O
princípio da tolerância enquanto fachada (II)
Ronald
Augusto[1]
Luta
pela estima
Em certa medida, ser tolerado não deixa
de significar uma experiência de desrespeito. Tomando como referência as
atualizações que Honneth faz do pensamento hegeliano, é possível dizer que a
luta por reconhecimento não é bem uma luta para ser tolerado, porém uma luta
para ser amado, para ser estimado. Axel Honneth extrai do “modelo de Hegel” a plataforma da “tese
especulativa segundo a qual a formação do Eu está ligada à pressuposição do
reconhecimento recíproco entre dois sujeitos”[2].
Isto é, quando dois indivíduos se confrontam (o verbo confrontar é empregado aqui de acordo com a acepção relativa a
estabelecer comparação entre; cotejar), cada um deles tem a possibilidade de
ver confirmada a sua autonomia por seu respectivo defrontante. Honneth
argumenta que eles têm a chance de chegar “a uma compreensão de si mesmos como
um Eu autonomamente agente e individuado”. A figura do tolerante minimalista aqui tematizada, não parece
experimentar esse estado de reciprocidade em que as partes só reconhecem sua
autonomia graças a uma intersubjetividade crítica e autocrítica.

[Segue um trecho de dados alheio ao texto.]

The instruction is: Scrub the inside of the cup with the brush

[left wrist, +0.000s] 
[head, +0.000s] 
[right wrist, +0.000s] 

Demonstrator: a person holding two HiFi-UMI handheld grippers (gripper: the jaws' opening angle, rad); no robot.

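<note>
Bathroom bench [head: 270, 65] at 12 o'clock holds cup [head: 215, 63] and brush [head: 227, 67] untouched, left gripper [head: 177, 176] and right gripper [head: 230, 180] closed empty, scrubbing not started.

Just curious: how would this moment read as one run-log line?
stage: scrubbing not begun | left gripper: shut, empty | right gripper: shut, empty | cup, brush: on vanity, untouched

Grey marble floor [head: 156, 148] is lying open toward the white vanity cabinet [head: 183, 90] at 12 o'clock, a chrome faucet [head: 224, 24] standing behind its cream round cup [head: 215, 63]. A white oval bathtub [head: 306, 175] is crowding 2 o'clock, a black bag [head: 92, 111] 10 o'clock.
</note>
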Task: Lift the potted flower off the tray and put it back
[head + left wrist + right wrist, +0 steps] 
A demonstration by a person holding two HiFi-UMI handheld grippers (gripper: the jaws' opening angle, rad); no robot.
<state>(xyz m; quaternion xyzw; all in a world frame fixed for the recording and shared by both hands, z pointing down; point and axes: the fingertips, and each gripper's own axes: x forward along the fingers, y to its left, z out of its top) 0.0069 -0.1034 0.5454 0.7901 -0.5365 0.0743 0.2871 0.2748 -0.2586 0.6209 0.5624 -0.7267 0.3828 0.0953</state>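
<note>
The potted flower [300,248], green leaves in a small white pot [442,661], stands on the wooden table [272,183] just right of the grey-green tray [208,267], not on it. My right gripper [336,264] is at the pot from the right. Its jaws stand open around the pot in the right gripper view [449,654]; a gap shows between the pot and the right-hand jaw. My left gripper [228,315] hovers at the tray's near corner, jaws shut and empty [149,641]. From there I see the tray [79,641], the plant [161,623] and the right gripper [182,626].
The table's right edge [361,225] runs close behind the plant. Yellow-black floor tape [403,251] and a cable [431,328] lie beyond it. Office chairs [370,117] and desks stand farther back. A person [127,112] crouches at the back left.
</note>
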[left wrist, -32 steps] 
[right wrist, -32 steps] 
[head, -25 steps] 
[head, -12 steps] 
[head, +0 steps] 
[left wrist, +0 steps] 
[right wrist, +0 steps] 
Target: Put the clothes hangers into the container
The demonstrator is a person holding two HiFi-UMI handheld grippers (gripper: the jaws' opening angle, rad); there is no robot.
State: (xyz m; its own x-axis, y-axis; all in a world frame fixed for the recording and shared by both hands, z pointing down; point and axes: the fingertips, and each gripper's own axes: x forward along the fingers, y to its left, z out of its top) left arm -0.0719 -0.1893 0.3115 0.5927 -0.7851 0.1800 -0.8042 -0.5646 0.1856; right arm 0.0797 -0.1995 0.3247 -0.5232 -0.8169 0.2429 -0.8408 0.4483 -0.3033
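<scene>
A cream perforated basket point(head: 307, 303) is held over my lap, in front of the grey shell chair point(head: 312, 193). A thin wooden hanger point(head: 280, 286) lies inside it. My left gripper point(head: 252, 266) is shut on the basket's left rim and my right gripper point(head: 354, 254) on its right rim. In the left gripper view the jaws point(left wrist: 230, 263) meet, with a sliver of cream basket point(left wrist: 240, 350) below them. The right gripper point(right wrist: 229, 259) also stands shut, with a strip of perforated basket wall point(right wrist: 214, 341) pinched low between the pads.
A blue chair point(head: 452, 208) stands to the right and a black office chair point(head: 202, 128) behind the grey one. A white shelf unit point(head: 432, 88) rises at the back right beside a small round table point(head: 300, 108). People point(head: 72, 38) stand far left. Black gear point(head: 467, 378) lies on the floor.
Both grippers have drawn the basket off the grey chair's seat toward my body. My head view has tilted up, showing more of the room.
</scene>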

Para Honneth, se o modelo de Hegel (ainda bastante
especulativo) pode ser admitido como insumo para uma teoria social de teor
normativo, então é preciso levar a efeito uma reconstrução de sua tese à luz de
uma psicologia social empiricamente sustentada. Sua investigação leva em
consideração as premissas da teoria da intersubjetividade de Hegel que lhe
permitem afirmar a existência de formas diversas de reconhecimento recíproco e
que elas se distinguem umas das outras segundo o grau de autonomia facultado ao
sujeito em cada caso ou etapa. Hegel oferece os indícios de que o “amor, o
“direito” e, finalmente, a “eticidade”, são vetores de uma série de três
relações de reconhecimento através dos quais “os indivíduos se confirmam
reciprocamente como pessoas autônomas e individuadas, em uma medida cada vez
maior”[3].
Axel Honneth explora a premissa fundamental de Hegel segundo
a qual “a formação prática da identidade humana pressupõe a experiência do
reconhecimento intersubjetivo”[4],
isto é, a certeza da particularidade individual
de si de um sujeito deve ser entendida como “algo reconhecido” por outro
sujeito, e assim, num jogo de espelhismo, o mesmo processo é experimentado por
esse outro. Sobre essa pedra fundamental Hegel vai estabelecer as distinções e
as questões específicas de três formas de reconhecimento recíproco, a saber, a
dedicação emotiva, cuja realização o senso comum identifica tanto nas relações
amorosas (a família e/ou o par amoroso), como nas relações de amizade; o
reconhecimento jurídico, que diz respeito aos direitos individuais e sociais do
sujeito que, por sua vez, se relacionam a uma perspectiva histórica de
ampliação de direitos; e por fim, o assentimento solidário ou a estima social
onde estão em jogo as capacidades e propriedades do indivíduo na sua interação
com uma comunidade de valores na qual precisa encontrar respeito na troca
intersubjetiva e, ao mesmo tempo, determinar sua autoestima. Esses “padrões de
reconhecimento intersubjetivo” são, grosso modo, meros desdobramentos ou
transfigurações da dedicação emotiva-amorosa, de modo que os padrões do direito
e da solidariedade devem bastante ao padrão do amor, pois em sua
progressividade por etapas, aumentam tanto a autonomia subjetiva do indivíduo,
quanto o respeito recíproco. Honneth vai procurar nessa dinâmica as condições
de possibilidade de um desenvolvimento moral dos sujeitos implicados.
No
que diz respeito à possibilidade de a tolerância, presa à chave do desde-que, sucumbir a uma forma de
desrespeito, os dois últimos padrões, o do reconhecimento jurídico e o padrão
intersubjetivo da solidariedade – pelo fato de desbordarem dos limites
individual e familiar –, podem nos servir como situações em que a estima
consegue cancelar a relação de intransigência assimétrica entre tolerante e
tolerado. No reconhecimento jurídico, cada homem, do ponto de vista de Hegel,
se reconhece e quer ser tratado como um ser racional, como livre, como pessoa;
cada sujeito autônomo e individuado tem o direito de ser reconhecido nesses
termos porque ele concorda em obedecer a um universal e à lei, isto é, ele “se
porta em relação aos outros de uma maneira universalmente válida, reconhece-os
como o que ele próprio quer valer – como livre, como pessoa”[5].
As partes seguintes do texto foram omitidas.